** Data segment **
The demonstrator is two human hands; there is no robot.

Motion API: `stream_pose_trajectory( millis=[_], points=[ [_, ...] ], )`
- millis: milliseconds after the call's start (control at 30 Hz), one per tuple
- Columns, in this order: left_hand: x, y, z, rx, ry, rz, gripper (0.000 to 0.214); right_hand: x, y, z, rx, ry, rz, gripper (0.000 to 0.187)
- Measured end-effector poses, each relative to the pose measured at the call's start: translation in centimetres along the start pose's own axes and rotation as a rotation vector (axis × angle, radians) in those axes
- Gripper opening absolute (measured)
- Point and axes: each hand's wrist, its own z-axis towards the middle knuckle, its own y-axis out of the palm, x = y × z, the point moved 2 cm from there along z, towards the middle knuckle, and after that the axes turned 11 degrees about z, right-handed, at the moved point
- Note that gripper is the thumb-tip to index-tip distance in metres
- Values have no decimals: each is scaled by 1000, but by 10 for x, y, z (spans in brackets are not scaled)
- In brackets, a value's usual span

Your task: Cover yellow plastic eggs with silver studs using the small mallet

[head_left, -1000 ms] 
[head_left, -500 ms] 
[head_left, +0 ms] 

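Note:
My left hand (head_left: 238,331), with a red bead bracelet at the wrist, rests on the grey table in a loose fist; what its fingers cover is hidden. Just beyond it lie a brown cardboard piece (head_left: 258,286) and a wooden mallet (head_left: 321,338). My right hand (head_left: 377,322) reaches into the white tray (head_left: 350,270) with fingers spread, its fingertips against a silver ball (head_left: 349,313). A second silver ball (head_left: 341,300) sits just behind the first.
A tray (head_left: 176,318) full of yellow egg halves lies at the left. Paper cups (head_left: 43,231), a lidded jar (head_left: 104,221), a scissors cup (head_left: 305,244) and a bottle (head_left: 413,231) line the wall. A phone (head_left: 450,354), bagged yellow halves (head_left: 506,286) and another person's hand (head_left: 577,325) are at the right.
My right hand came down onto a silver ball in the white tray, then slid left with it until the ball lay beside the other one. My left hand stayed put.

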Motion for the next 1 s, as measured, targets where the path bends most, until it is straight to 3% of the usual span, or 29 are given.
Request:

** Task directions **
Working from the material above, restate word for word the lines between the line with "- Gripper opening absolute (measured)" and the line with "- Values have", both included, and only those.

** Solution to the exercise **
- Gripper opening absolute (measured)
- Point and axes: each hand's wrist, its own z-axis towards the middle knuckle, its own y-axis out of the palm, x = y × z, the point moved 2 cm from there along z, towards the middle knuckle, and after that the axes turned 11 degrees about z, right-handed, at the moved point
- Note that gripper is the thumb-tip to index-tip distance in metres
- Values have no decimals: each is scaled by 1000, but by 10 for x, y, z (spans in brackets are not scaled)

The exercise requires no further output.